Oireachtas Joint and Select Committees

Tuesday, 2 April 2019

Joint Oireachtas Committee on Finance, Public Expenditure and Reform, and Taoiseach

Business of Joint Committee
No Consent, No Sale Bill 2019: Discussion

Mr. Gary Tobin:

I will provide my viewpoint and the representatives of the Central Bank may wish to offer theirs. I thank the Deputy for her questions. On the constitutionality point which was the first issue raised by the Deputy, obviously, we consulted the Office of the Attorney General and it was on foot of that consultation that we came to the view that the Bill is disproportionate and, therefore, likely to be unconstitutional. The sale of mortgages is currently carried out with the consent of the owner. Consent is effectively irrevocably given pursuant to the mortgage contract when it is entered into. As the Deputy is aware, that tends to be what currently happens. When one takes out a mortgage, one signs the contract, the terms and conditions of which state that the mortgage may be sold on.
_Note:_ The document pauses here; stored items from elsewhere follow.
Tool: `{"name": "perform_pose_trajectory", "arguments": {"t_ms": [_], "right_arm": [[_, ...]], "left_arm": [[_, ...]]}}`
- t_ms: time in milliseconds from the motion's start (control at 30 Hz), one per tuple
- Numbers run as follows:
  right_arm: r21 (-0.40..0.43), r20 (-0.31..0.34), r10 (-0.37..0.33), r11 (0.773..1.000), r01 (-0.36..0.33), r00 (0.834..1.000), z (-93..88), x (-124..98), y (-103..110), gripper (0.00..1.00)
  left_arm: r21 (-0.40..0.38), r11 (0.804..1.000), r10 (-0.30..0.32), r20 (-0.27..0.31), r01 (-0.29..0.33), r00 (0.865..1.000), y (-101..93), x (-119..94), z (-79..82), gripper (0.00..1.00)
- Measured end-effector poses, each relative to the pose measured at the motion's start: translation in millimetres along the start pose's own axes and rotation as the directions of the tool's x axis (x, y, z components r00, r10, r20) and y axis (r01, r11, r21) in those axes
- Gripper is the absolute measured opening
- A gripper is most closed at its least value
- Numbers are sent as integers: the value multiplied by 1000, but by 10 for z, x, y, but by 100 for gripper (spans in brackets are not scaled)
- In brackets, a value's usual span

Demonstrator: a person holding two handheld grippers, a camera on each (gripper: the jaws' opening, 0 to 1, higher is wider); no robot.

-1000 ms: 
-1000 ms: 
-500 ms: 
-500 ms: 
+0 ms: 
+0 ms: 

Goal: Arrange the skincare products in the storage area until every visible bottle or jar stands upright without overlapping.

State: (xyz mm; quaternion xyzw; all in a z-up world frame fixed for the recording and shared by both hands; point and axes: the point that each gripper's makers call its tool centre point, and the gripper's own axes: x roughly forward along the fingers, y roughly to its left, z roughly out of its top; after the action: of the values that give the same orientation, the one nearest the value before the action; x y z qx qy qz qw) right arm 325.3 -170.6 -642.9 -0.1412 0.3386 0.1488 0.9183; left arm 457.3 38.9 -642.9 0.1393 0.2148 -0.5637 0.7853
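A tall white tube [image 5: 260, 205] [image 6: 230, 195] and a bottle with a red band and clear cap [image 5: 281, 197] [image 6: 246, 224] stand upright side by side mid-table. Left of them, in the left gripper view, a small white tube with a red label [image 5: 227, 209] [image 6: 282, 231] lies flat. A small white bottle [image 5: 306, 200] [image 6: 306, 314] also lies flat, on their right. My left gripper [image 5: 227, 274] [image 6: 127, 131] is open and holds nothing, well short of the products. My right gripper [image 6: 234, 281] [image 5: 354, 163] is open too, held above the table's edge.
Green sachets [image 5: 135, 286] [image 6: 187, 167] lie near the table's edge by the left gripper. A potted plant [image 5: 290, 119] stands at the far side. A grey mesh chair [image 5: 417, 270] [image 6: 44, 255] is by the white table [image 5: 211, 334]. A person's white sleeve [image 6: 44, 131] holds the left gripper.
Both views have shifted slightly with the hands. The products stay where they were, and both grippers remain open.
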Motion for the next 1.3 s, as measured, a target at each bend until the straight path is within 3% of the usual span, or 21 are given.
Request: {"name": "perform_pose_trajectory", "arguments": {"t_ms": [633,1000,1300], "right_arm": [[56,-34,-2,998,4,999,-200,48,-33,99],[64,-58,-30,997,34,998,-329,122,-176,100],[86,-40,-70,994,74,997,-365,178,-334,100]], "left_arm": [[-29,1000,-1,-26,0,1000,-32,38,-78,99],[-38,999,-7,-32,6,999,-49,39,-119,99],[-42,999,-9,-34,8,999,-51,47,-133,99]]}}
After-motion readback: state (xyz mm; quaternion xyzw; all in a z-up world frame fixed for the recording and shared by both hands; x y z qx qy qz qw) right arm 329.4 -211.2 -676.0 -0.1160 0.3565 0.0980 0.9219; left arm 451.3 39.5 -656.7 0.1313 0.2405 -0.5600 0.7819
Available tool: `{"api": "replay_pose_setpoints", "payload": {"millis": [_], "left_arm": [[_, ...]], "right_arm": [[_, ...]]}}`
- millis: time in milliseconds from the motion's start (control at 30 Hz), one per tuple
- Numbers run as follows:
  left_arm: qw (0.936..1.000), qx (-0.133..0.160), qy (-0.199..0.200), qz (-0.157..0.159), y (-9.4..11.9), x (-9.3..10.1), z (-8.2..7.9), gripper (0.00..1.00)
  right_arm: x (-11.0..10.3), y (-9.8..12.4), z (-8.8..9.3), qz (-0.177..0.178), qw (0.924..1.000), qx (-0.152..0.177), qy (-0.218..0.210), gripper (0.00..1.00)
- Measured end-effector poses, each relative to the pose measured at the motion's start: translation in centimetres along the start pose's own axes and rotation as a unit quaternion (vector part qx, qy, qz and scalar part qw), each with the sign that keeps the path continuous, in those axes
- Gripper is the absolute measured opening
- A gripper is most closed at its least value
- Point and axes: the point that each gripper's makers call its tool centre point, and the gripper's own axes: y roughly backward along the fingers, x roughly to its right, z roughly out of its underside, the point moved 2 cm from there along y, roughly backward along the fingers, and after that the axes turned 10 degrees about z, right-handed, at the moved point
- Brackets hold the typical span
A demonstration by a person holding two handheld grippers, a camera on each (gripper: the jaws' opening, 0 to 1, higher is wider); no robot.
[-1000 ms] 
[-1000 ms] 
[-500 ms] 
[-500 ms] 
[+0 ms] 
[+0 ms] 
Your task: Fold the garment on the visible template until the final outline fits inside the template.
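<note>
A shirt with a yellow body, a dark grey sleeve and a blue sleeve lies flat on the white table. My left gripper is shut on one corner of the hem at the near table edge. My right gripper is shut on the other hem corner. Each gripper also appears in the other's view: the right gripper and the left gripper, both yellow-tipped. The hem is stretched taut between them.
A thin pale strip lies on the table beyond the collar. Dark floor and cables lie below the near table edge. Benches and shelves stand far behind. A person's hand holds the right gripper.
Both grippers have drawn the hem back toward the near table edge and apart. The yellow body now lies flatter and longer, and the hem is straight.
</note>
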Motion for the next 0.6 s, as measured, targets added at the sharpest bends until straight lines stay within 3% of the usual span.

The extent to which property rights may be interfered with is, in our view, dependent on what is proportionate or, essentially, the extent to which the interference is justified and necessary. There is a justification to interfere with such rights in order to prevent the sale of a family home, such as in a case where the home is being sold without the consent of the spouse. The power to interfere with property rights in order to prevent the family home from being sold already exists in law.